→ About this task
Using the exact wording, repeat every line of the material.

→ Raw data

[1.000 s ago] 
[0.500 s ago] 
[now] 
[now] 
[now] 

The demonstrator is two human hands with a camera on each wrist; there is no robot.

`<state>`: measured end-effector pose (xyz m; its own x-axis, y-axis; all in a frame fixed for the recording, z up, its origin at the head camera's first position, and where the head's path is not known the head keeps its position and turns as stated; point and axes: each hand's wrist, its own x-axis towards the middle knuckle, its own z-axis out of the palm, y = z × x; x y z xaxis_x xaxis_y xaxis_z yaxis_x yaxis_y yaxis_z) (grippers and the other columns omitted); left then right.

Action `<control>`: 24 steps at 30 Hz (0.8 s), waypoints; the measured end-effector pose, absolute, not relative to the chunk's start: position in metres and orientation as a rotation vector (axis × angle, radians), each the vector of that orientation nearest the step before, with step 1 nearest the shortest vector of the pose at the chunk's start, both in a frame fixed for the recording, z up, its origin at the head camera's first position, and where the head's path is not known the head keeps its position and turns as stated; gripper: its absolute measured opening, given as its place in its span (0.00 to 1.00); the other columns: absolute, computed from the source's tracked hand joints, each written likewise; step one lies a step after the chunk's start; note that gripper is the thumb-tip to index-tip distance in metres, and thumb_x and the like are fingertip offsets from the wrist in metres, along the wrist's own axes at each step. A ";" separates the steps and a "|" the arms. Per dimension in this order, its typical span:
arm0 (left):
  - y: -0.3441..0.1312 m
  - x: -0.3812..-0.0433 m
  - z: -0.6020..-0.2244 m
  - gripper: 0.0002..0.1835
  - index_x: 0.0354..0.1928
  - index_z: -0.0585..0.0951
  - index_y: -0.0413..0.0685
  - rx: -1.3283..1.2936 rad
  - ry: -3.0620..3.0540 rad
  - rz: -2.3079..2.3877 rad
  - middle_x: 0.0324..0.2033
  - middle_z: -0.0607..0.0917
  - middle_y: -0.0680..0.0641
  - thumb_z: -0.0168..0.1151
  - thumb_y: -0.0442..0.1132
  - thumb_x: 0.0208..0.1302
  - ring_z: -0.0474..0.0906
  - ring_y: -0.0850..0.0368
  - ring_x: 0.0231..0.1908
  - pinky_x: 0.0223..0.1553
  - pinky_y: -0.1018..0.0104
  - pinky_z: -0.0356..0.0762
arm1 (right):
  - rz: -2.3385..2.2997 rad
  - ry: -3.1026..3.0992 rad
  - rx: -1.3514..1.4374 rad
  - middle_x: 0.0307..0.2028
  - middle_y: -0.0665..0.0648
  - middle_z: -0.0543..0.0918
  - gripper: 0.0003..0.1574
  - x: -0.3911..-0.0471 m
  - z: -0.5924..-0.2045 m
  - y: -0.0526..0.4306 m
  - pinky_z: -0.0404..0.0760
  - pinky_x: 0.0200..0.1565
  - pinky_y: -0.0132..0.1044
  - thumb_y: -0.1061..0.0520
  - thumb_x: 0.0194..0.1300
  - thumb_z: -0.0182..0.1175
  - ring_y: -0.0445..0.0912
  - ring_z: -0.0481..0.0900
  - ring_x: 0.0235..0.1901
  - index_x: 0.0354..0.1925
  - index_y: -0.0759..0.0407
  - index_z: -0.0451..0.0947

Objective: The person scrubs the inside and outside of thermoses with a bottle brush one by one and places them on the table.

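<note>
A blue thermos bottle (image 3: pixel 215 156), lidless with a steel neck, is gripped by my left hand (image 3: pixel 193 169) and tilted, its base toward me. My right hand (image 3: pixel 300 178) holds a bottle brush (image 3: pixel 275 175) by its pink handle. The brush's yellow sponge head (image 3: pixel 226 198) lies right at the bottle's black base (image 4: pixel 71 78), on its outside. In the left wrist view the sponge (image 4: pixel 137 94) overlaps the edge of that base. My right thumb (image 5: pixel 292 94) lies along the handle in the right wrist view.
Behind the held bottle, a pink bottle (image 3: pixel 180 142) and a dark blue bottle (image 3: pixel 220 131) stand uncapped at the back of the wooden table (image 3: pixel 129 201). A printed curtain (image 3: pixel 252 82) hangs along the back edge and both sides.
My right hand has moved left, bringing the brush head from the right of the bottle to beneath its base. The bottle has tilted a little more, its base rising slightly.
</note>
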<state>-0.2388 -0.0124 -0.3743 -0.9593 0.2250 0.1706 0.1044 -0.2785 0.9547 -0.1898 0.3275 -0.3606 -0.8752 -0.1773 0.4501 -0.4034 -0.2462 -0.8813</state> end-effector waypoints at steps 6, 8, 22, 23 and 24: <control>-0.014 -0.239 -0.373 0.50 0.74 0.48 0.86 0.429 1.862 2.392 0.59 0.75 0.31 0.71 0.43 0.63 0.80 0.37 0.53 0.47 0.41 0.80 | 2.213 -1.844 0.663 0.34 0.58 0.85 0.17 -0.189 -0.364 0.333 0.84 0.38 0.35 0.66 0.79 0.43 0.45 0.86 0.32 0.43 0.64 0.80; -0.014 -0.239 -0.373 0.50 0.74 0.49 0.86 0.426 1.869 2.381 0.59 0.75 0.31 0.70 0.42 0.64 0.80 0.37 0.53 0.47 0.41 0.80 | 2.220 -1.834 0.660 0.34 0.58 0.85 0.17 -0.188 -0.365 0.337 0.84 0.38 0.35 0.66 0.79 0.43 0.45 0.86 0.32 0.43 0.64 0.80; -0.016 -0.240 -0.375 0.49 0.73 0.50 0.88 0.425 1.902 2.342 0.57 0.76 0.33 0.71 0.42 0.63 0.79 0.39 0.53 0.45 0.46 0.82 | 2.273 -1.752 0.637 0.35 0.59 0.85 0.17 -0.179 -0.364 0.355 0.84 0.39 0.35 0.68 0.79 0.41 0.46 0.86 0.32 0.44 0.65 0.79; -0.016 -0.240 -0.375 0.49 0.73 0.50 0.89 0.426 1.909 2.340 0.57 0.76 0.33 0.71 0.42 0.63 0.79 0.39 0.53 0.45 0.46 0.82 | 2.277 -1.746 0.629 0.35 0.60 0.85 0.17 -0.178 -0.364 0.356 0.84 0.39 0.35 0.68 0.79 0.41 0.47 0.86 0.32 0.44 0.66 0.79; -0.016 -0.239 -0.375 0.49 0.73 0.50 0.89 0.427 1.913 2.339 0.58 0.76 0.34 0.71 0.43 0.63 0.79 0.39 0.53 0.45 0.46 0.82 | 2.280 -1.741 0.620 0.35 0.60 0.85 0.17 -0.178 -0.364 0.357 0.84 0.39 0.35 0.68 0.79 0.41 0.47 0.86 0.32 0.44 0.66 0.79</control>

→ Expected output
[1.000 s ago] 
[0.500 s ago] 
[now] 
[now] 
[now] 

The demonstrator is two human hands with a camera on each wrist; there is no robot.

`<state>`: measured end-effector pose (xyz m; its own x-axis, y-axis; all in a frame fixed for the recording, z up, its origin at the head camera's first position, and where the head's path is not known the head keeps its position and turns as stated; point and axes: each hand's wrist, its own x-axis towards the middle knuckle, its own z-axis out of the palm, y = z × x; x y z xaxis_x xaxis_y xaxis_z yaxis_x yaxis_y yaxis_z) (grippers and the other columns omitted); left then right.

Action `<control>`: 24 steps at 30 Hz (0.8 s), waypoints; the measured end-effector pose, absolute, not relative to the chunk's start: position in metres and orientation as a rotation vector (axis × angle, radians), each the vector of that orientation nearest the step before, with step 1 nearest the shortest vector of the pose at the chunk's start, both in a frame fixed for the recording, z up, its origin at the head camera's first position, and where the head's path is not known the head keeps its position and turns as stated; gripper: its absolute measured opening, given as its place in its span (0.00 to 1.00); the other columns: absolute, computed from the source's tracked hand joints, each written likewise; step one lies a step after the chunk's start; note that gripper is the thumb-tip to index-tip distance in metres, and thumb_x and the like are fingertip offsets from the wrist in metres, along the wrist's own axes at each step. A ";" separates the steps and a "|" the arms. Per dimension in this order, its typical span:
arm0 (left):
  - y: -0.3441..0.1312 m
  - x: -0.3812..-0.0433 m
  - z: -0.6020..-0.2244 m
  - gripper: 0.0002..0.1835
  - index_x: 0.0354..0.1928
  - index_z: -0.0585..0.0951
  - index_y: -0.0413..0.0685
  - rx: -1.3283..1.2936 rad
  - ry: -3.0620..3.0540 rad
  - rz: -2.3079..2.3877 rad
  - middle_x: 0.0324..0.2033
  - middle_z: -0.0607..0.0917
  - middle_y: -0.0680..0.0641
  - thumb_z: -0.0168..0.1151
  - thumb_y: -0.0442..0.1132
  - thumb_x: 0.0208..0.1302
  - ring_z: -0.0474..0.0906
  - ring_y: -0.0850..0.0368
  - ring_x: 0.0231..0.1908
  - pinky_x: 0.0223..0.1553
  - pinky_y: -0.1018..0.0104
  - pinky_z: -0.0356..0.0762
arm1 (right):
  - rz: -2.3385..2.2997 rad
  - ry: -3.1026..3.0992 rad
  - rx: -1.3514..1.4374 rad
  - middle_x: 0.0307..0.2028
  - middle_y: -0.0665..0.0648
  - middle_z: -0.0543..0.0918
  - gripper: 0.0003..0.1574
  - x: -0.3911..-0.0471 m
  - z: -0.5924..-0.2045 m
  - y: -0.0526..0.4306 m
  - pinky_z: -0.0404..0.0760
  - pinky_x: 0.0200..0.1565
  - pinky_y: -0.0132..0.1044
  - thumb_y: -0.1061..0.0520
  - thumb_x: 0.0194..0.1300
  - thumb_z: -0.0182..0.1175
  - ring_y: -0.0445..0.0912
  - ring_z: -0.0481..0.0900
  - ring_x: 0.0235..0.1901
  - index_x: 0.0354..0.1925
  - index_y: -0.0759..0.0407
  - index_z: -0.0451..0.0947

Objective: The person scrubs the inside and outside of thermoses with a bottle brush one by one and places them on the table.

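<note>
A blue thermos bottle (image 3: pixel 215 156), lidless with a steel neck, is gripped by my left hand (image 3: pixel 193 169) and tilted, its base toward me. My right hand (image 3: pixel 300 178) holds a bottle brush (image 3: pixel 275 175) by its pink handle. The brush's yellow sponge head (image 3: pixel 226 198) lies right at the bottle's black base (image 4: pixel 71 78), on its outside. In the left wrist view the sponge (image 4: pixel 137 94) overlaps the edge of that base. My right thumb (image 5: pixel 292 94) lies along the handle in the right wrist view.
Behind the held bottle, a pink bottle (image 3: pixel 180 142) and a dark blue bottle (image 3: pixel 220 131) stand uncapped at the back of the wooden table (image 3: pixel 129 201). A printed curtain (image 3: pixel 252 82) hangs along the back edge and both sides.
My right hand has moved left, bringing the brush head from the right of the bottle to beneath its base. The bottle has tilted a little more, its base rising slightly.
</note>
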<state>-0.2388 -0.0124 -0.3743 -0.9593 0.2250 0.1706 0.1044 -0.2785 0.9547 -0.1898 0.3275 -0.3606 -0.8752 -0.1773 0.4501 -0.4034 -0.2462 -0.8813</state> end-effector waypoints at steps 6, 8, 22, 23 and 24: <control>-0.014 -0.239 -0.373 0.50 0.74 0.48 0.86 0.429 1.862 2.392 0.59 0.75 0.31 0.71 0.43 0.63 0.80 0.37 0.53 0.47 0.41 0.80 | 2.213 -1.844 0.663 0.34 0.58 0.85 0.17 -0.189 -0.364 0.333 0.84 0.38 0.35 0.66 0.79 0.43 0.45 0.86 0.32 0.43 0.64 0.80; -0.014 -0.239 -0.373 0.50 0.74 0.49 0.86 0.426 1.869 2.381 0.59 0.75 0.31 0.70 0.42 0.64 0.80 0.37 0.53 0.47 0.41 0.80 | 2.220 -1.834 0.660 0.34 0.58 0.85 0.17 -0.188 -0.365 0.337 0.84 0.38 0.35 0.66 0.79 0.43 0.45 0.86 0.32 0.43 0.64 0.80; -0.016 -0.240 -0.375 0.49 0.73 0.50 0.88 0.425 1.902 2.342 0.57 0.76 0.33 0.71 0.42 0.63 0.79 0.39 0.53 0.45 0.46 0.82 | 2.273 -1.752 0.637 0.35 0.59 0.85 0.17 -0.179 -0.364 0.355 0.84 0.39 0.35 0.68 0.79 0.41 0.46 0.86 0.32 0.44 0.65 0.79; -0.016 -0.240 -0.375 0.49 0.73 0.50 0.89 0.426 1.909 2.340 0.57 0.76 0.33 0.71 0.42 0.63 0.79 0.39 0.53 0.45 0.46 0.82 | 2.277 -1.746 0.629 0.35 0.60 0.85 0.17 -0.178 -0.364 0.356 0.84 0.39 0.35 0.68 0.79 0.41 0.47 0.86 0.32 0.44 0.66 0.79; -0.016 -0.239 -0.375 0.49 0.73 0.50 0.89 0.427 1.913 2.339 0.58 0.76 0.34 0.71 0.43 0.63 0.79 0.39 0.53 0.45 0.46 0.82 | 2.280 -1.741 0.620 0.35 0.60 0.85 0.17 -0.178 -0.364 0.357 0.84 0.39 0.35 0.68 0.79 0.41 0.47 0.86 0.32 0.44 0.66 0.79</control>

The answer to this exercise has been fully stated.